Il aime la vie d'ici, qui l'épargne des distractions, car il a besoin pour travailler d'un silence total et d'être seul. Son quotidien est rythmé par le café du matin au café de la Tour, à Lavoûte-Chilhac, où il a d'ailleurs donné son tout premier concert français un soir de fête de la musique. Puis il se balade « du côté de la rivière » (l'Allier), dans les méandres de laquelle des architectes audacieux ont bâti un décor pittoresque et vertigineux, et revient vers neuf heures pour travailler : « J'arrête quand Aki, mon fils, revient de l'école. Si tout va bien, je recommence l'après-midi. Si tout va mal, je laisse tomber et je recommence le lendemain. La musique, c'est pas tout à fait facile... En ce moment, je travaille sur trois morceaux en même temps.
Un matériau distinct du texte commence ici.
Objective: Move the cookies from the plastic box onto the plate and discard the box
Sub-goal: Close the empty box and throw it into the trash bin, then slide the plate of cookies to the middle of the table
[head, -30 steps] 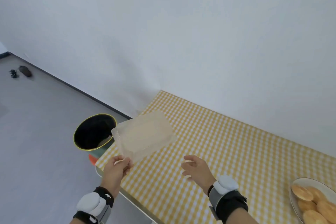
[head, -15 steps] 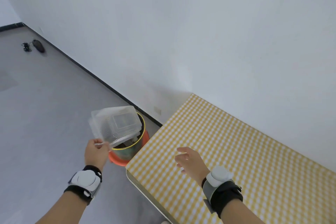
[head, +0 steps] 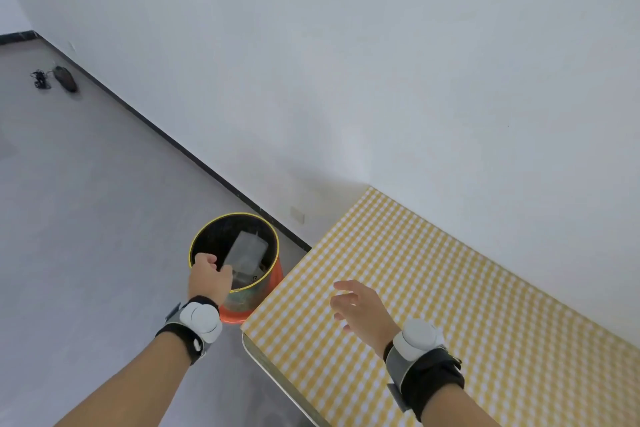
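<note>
The clear plastic box (head: 247,255) is a blurred shape inside the mouth of the black bin (head: 207,236), which has a yellow rim and an orange base. My left hand (head: 209,277) is over the bin's near rim, fingers curled. The box's lower corner is at my fingertips, and the blur hides whether they still pinch it. My right hand (head: 360,312) hovers over the left end of the yellow checked table (head: 450,305), fingers spread and holding nothing. The plate and cookies are out of view.
The bin stands on the grey floor just left of the table's corner (head: 247,336), near the white wall and its dark skirting. A small dark object with a cable (head: 64,78) lies on the floor far left.
My left hand has carried the box from over the table's corner out and down into the bin's mouth. My view has swung left, and the plate has left the frame.
</note>
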Demonstrator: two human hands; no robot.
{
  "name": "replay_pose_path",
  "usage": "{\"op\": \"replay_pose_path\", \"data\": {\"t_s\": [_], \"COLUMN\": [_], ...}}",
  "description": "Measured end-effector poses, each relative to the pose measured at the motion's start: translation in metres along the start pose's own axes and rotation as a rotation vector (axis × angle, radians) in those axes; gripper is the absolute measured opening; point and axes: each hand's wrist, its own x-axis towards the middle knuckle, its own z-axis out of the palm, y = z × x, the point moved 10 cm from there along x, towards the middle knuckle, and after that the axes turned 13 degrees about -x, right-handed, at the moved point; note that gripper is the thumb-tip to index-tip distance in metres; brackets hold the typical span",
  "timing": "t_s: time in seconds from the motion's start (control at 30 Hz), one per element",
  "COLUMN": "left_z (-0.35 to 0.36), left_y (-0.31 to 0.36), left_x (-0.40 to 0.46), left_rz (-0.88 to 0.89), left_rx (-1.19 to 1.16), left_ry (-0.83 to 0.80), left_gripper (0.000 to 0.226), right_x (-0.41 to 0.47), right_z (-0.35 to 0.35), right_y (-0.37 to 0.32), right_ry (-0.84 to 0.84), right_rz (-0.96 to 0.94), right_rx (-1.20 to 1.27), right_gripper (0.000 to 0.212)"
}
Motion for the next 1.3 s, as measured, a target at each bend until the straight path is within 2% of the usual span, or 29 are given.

Le pire, c'est quand tu ne fais rien. »

Il compose des ballades folk qui souvent inspirent à ceux qui l'entendent un rapprochement avec Léonard Cohen. Quant aux paroles, elles disent « des choses de “humanity”, de l'amitié, de la tristesse. Mais je laisse mes textes ouverts pour une interprétation ». « C'est plutôt “cryptic”, dit Mireille, car à la maison, on parle ordinairement le franglais. Une de ses chansons, The rider, a séduit la rockeuse anglaise PJ Harvey, qui l'a reprise.

À la Coopérative de Mai, on prédit à Jim un bel avenir. Hervé Deffontis : « On a toujours voulu lui faire rencontrer des gens parce que, pour nous, son avenir n'est pas ici. C'est sûr qu'il nous réserve encore de belles surprises. » Jim doit être mûr. À l'écouter, il semble qu'il a pris racines : « Aujourd'hui, je ne me sens plus un étranger. Je suis “part of the scenery (je fais partie du décor). »

 

Bonus track
Quand il ne travaille pas, Jim écoute de tout, n'ayant qu'une exigence, que ce soit « bien fait ». À côté de sa platine, le jour où nous l'avons rencontré :

  • Bob Dylan - Modern Times  
  • Karen Dalton - It's so hard to tell who's going to love you best
    Chanteuse américaine de folk et de blues décédée en 1993 à l'âge de 55 ans. Cet album date de 1969. Réédité depuis.
  • Las ondas marteles  - Y despues de todo
    Il s'agit du groupe formé par Sébastien Martel avec son frère Nicolas et une contrebassiste, Sarah Murcia.